Secretary Patti Hall

PASTOR'S PENS 2006

Grace Church of Burlington

July 16, 2006

 “We rate ability in men by what they finish, not by what they attempt.”

            In 2003 just before his team left the locker room to play for the national championship of college football at the Fiesta Bowl that January, Jim Tressel, head coach of the Ohio State Buckeyes, gathered his team for one final talk. After going over the game plan, he asked his team one simple question, “How do you want to be remembered?” It must have worked because when the game was over, the Buckeyes had pulled off one of the great upsets in recent memory. They defeated the University of Miami, and in the process ended the Hurricanes 34-game winning streak to take home the national championship.
            So how do you want to be remembered? What do you hope people will say about you after you are gone? How will the people who knew you best summarize the years of your life?
            Outside of Florence, Alabama, there is an old graveyard way out in the country. It’s the family cemetery for the owners of a 19th-century plantation. Most of the gravestones are now over 150 years old. The markers have the typical phrases like, “Loving father,” “Beloved mother,” “Darling son,” “Rest in Peace,” “Asleep in Jesus,” and so on. But in that cemetery you will also find the grave of the man who had owned the plantation for many years. Under his name there is the date of his birth and the date of his death.

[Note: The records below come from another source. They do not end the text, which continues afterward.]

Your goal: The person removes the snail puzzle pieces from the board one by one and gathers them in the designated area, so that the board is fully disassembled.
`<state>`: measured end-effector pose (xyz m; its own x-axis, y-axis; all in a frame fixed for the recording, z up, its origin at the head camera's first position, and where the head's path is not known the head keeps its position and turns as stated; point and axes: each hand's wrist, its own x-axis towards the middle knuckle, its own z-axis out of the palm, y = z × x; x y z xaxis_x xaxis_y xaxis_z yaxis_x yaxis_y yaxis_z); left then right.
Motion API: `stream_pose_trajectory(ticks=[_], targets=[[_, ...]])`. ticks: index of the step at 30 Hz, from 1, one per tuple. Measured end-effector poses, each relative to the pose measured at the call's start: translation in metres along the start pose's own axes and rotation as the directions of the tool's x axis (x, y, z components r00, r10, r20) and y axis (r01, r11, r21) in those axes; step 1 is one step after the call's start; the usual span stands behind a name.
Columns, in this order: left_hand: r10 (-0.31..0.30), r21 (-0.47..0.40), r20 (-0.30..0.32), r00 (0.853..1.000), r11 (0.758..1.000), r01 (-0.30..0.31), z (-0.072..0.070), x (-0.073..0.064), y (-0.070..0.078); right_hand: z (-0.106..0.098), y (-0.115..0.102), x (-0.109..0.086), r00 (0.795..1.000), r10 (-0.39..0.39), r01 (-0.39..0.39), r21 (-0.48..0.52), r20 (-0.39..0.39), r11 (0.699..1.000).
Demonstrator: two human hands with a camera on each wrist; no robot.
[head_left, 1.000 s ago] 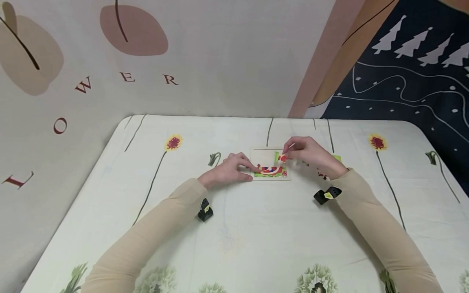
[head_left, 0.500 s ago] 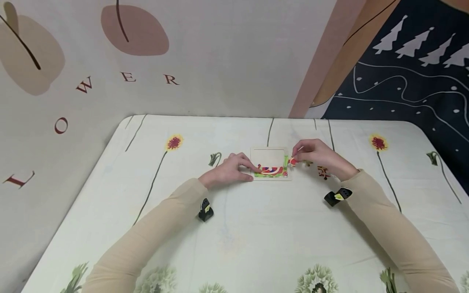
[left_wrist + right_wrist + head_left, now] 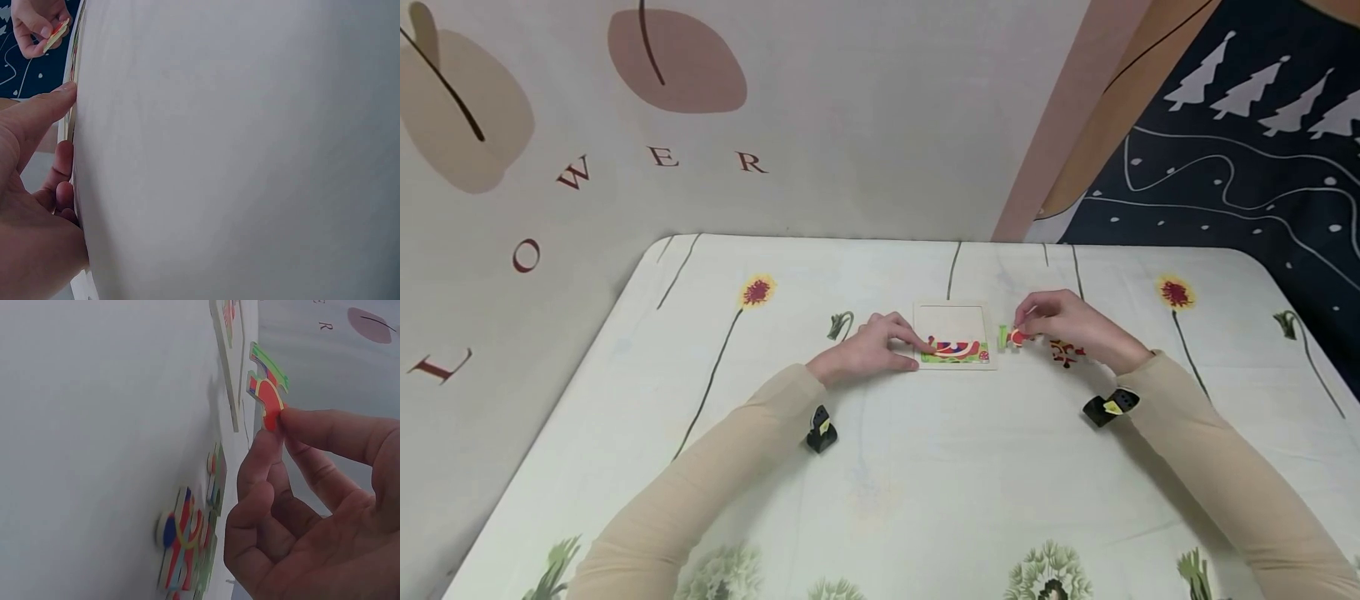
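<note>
A small wooden puzzle tray point(image 3: 952, 321) lies flat on the table, with red, blue and green puzzle pieces point(image 3: 958, 352) fitted along its near side. My left hand point(image 3: 874, 345) rests at the tray's left edge, its index finger reaching onto the pieces and its thumb at the near left corner. To the right of the tray, my right hand point(image 3: 1063, 323) pinches a red and green puzzle piece point(image 3: 270, 399) between thumb and fingertips, above the table. Close below that hand lie several loose puzzle pieces point(image 3: 1064, 353), partly hidden by it in the head view.
A white cloth with printed flowers covers the table point(image 3: 880, 467). Behind it rises a pale wall hanging point(image 3: 865, 125), with a dark tree-print cloth point(image 3: 1232, 167) at the right. Black wrist cameras point(image 3: 1105, 408) hang below both cuffs.
My right hand has drawn back from over the tray to its right, carrying the pinched puzzle piece out with it. The left hand has stayed in place.
</note>
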<state>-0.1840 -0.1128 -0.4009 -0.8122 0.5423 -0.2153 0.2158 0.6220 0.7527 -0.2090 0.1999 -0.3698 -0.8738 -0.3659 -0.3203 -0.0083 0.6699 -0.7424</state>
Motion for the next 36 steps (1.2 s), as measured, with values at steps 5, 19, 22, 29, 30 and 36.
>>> stream_pose_trajectory(ticks=[5, 19, 22, 29, 30, 36], targets=[[0.008, -0.002, 0.007, 1.0, 1.0, -0.008, 0.0, 0.0, 0.0, -0.003, 0.004, -0.003, 1.0, -0.005, 0.005, -0.031, 0.007, 1.0], [0.003, 0.003, 0.007, 1.0, 1.0, -0.003, 0.0, 0.0, 0.001, -0.008, 0.012, -0.012, 1.0, -0.011, 0.01, -0.102, -0.007, 0.995], [0.003, 0.003, 0.006, 1.0, 1.0, -0.003, 0.0, 0.0, 0.001, -0.009, 0.015, -0.013, 1.0, -0.019, 0.018, -0.104, -0.01, 0.994], [-0.001, 0.001, 0.005, 1.0, 1.0, 0.001, 0.0, 0.0, 0.001, -0.012, 0.021, -0.014, 0.999, -0.035, 0.035, -0.105, 0.009, 0.994], [-0.001, 0.002, 0.005, 1.0, 1.0, 0.001, 0.0, 0.0, 0.001, -0.012, 0.022, -0.014, 0.999, -0.037, 0.038, -0.107, 0.012, 0.994], [0.0, 0.017, 0.006, 1.0, 1.0, 0.0, -0.001, 0.0, 0.001, -0.013, 0.023, -0.015, 0.999, -0.038, 0.04, -0.113, 0.016, 0.993]])
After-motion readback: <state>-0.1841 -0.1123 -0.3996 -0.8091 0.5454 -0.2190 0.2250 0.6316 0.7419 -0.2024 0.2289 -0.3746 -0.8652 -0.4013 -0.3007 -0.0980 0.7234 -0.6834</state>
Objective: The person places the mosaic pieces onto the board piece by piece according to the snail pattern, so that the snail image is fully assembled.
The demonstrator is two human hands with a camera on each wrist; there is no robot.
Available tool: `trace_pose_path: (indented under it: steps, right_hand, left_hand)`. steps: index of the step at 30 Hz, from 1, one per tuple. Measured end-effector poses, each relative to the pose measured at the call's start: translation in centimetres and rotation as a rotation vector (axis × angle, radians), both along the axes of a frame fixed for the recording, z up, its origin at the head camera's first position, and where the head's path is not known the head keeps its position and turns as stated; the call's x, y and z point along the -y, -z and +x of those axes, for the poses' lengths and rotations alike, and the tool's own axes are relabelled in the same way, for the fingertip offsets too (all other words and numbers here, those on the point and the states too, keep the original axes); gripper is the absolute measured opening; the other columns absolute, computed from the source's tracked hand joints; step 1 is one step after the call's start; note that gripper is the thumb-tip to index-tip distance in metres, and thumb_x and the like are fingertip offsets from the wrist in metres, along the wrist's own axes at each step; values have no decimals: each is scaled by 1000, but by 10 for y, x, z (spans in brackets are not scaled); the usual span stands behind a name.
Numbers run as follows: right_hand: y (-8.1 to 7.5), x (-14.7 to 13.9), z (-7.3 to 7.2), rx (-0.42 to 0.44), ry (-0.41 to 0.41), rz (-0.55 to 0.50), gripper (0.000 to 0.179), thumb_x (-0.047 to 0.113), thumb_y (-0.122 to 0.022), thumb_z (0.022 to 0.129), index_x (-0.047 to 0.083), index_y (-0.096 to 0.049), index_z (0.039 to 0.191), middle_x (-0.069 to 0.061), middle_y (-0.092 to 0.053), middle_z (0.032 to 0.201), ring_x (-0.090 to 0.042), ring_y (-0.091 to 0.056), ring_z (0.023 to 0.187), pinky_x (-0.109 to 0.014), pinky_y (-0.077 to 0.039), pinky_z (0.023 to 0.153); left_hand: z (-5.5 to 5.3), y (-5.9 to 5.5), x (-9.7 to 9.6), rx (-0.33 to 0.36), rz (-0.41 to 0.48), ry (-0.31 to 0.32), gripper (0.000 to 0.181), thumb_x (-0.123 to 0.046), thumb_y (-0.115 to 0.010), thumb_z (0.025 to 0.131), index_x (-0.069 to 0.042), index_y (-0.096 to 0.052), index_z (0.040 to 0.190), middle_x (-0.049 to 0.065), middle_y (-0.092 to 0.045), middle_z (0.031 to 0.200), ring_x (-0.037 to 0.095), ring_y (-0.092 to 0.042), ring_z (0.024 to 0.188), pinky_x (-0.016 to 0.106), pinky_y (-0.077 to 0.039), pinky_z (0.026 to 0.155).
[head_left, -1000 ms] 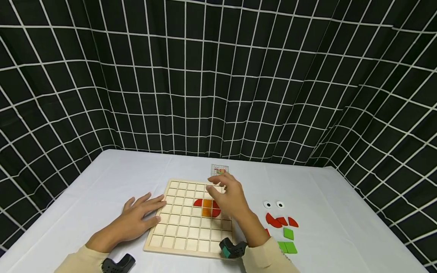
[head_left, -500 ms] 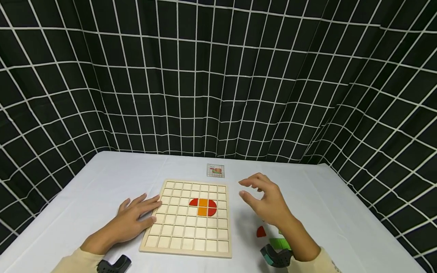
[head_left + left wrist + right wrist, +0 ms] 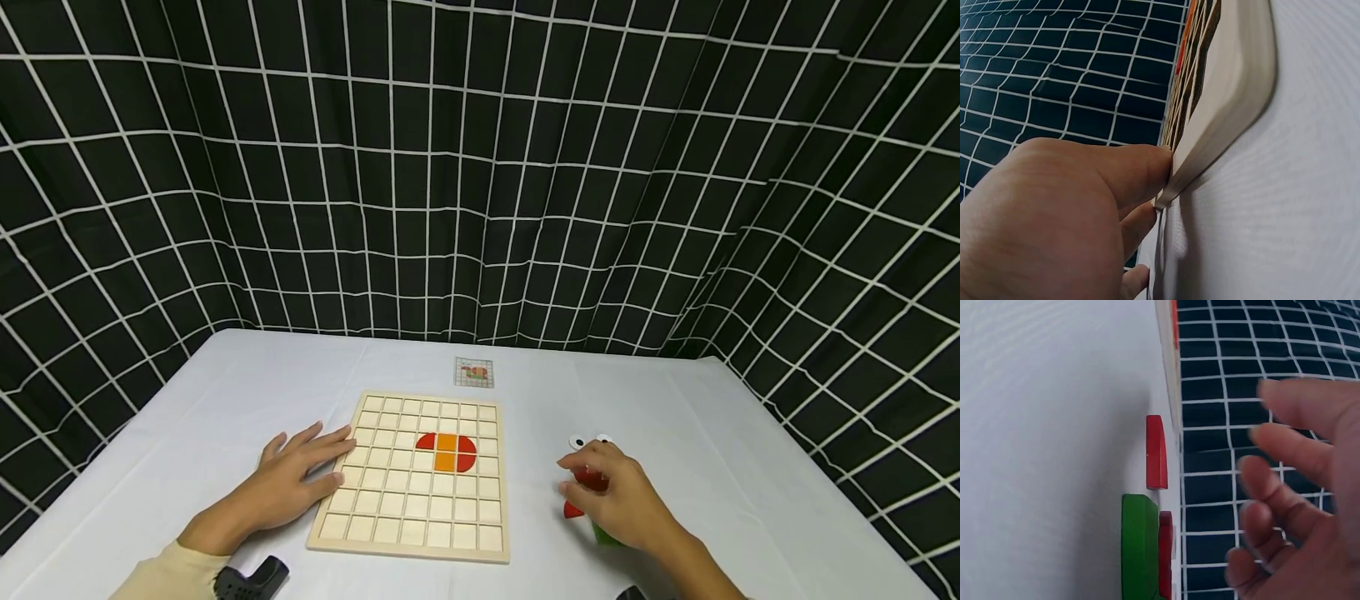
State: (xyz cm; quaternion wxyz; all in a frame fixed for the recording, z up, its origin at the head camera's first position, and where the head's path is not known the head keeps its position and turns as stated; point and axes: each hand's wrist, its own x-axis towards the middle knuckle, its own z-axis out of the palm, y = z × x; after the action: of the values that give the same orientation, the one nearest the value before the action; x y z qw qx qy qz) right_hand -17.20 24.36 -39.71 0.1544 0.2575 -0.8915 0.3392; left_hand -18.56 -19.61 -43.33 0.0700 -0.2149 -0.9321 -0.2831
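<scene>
A pale wooden grid board (image 3: 408,507) lies on the white table. Two orange squares (image 3: 446,452) sit in its cells, with red rounded pieces (image 3: 467,454) on their right and a red quarter-round piece (image 3: 426,441) on their left. My left hand (image 3: 288,483) rests at the board's left edge, fingers spread; in the left wrist view the thumb touches the wooden rim (image 3: 1229,100). Above the loose pieces hovers my right hand (image 3: 622,500), its fingers bent and apart from the thumb, holding nothing. Under it are a red wedge (image 3: 1155,453) and a green block (image 3: 1138,547), partly hidden in the head view.
Two white eye discs (image 3: 577,442) lie just beyond the right hand. A small picture card (image 3: 474,372) with a coloured grid design lies behind the board. Black curtain (image 3: 420,175) with white grid lines surrounds the table's back and sides.
My right hand has moved from over the board to the right, then down over the loose pieces. The left hand stays at the board's edge. The view has shifted slightly.
</scene>
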Motion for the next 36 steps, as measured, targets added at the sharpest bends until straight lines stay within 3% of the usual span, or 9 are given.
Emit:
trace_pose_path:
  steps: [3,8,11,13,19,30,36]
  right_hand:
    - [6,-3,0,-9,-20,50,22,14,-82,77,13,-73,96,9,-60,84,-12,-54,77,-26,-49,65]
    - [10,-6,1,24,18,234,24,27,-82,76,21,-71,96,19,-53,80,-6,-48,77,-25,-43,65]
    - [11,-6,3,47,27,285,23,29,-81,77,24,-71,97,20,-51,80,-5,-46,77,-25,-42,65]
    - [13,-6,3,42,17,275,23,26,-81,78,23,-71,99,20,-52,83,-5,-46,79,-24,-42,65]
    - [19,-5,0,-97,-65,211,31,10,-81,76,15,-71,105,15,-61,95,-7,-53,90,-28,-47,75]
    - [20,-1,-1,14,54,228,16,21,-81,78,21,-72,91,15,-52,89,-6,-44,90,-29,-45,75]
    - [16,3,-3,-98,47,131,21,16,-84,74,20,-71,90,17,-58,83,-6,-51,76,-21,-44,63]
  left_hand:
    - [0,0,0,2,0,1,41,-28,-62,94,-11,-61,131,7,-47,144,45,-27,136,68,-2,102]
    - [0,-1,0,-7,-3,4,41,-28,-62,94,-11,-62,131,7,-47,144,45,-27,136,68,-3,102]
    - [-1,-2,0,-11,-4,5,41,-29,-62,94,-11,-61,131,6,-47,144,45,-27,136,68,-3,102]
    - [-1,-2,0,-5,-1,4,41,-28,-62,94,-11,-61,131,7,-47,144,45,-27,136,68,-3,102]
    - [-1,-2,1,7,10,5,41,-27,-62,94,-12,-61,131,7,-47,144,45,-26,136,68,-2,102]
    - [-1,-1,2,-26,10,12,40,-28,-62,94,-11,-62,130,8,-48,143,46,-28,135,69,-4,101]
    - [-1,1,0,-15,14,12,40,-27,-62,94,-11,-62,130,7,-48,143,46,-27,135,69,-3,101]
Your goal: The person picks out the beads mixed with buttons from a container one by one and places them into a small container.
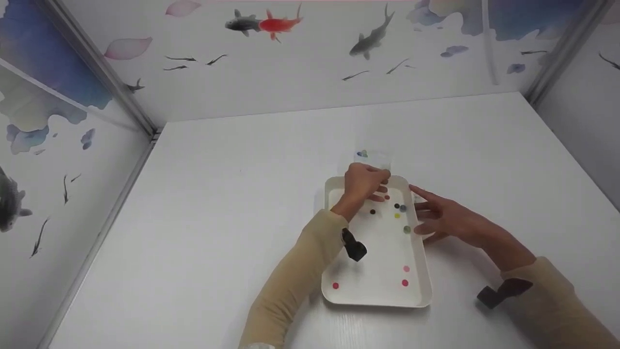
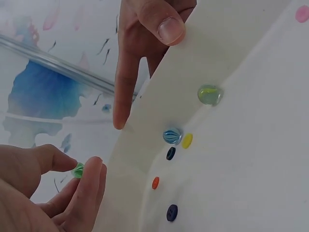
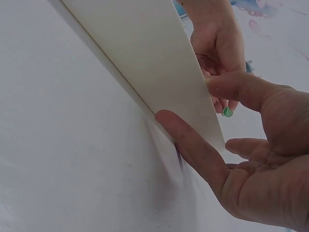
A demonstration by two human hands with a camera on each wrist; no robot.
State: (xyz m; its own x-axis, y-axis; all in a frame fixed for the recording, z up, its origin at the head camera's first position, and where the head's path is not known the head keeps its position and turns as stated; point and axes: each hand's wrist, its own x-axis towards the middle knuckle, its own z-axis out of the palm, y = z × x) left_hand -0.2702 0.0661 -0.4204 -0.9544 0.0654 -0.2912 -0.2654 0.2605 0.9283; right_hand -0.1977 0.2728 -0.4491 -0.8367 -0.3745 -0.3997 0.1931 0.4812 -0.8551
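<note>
My left hand [image 1: 364, 183] is over the far end of a white tray [image 1: 368, 257]. Its thumb and finger pinch a green marble [image 2: 78, 170], visible in both wrist views. Fingers fairly straight, my right hand [image 1: 450, 220] touches the tray's right side, with the thumb at the rim. Inside the tray, a blue striped marble [image 2: 171, 136] and a clear green-yellow marble [image 2: 210, 95] lie along the right wall. Near them are a yellow button [image 2: 187, 140], dark buttons [image 2: 172, 212] and an orange-red button [image 2: 155, 182].
Just beyond the tray stands a clear container [image 1: 375, 157], partly behind my left hand, with several marbles [image 1: 362, 153] in its left part. Toward the tray's near end lie a pink button [image 1: 406, 268] and red buttons [image 1: 335, 286]. Printed panels [image 1: 310, 72] enclose the white table [image 1: 218, 218].
</note>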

Then there was a five-word statement that summed up his whole life, “A man of unquestioned integrity.” Just five words. Nothing more, nothing less. But suppose it was your tombstone. What five words would your friends choose? How do you want to be remembered?
            Writing from a Roman jail, with the certain knowledge that he would soon be dead, the Apostle Paul looked back at his journey with Christ, and then he looked forward to what would happen after he died. And then he wrote his own epitaph: “For I am already being poured out like a drink offering, and the time has come for my departure. I have fought the good fight, I have finished the race, I have kept the faith. Now there is in store for me the crown of righteousness, which the Lord, the righteous Judge, will award to me on that day—and not only to me, but also to all who have longed for his appearing” (2 Timothy 4:6-8).
            After an exhaustive study of the men and women of the Bible, Howard Hendricks of Dallas Theological Seminary, concluded that there are approximately 100 detailed biographies in the Bible. He notes that approximately two-thirds of those men and women ended poorly. Either they turned to immorality or they drifted away from the faith or they ended their life in a backslidden condition. The Apostle Paul was not among them. He finished well. Once when John Wesley was asked to explain the spiritual strength of the early Methodists, he replied, “Our people die well.” But in order to die well, you have to finish well.
            Both today and next Sunday, we have the privilege of having Dr. Don Wise filling our pulpit. Dr. Wise has been faithful and done something that is increasingly unusual today...he has finished well. He is one of my heroes and truly one of the heroes of the faith. During the early 1950's Don pastored Union Grove Baptist Church and for three decades taught Bible and New Testament Greek at the Moody Bible Institute in Chicago.
            If you are going to miss a Sunday, don’t miss these two. You are in for a special treat. Don is a gifted Bible teacher and has forgotten more theology than most pastors (including this one) will ever know. Please be sure and give both he and his wife, Margaret, a warm Grace welcome!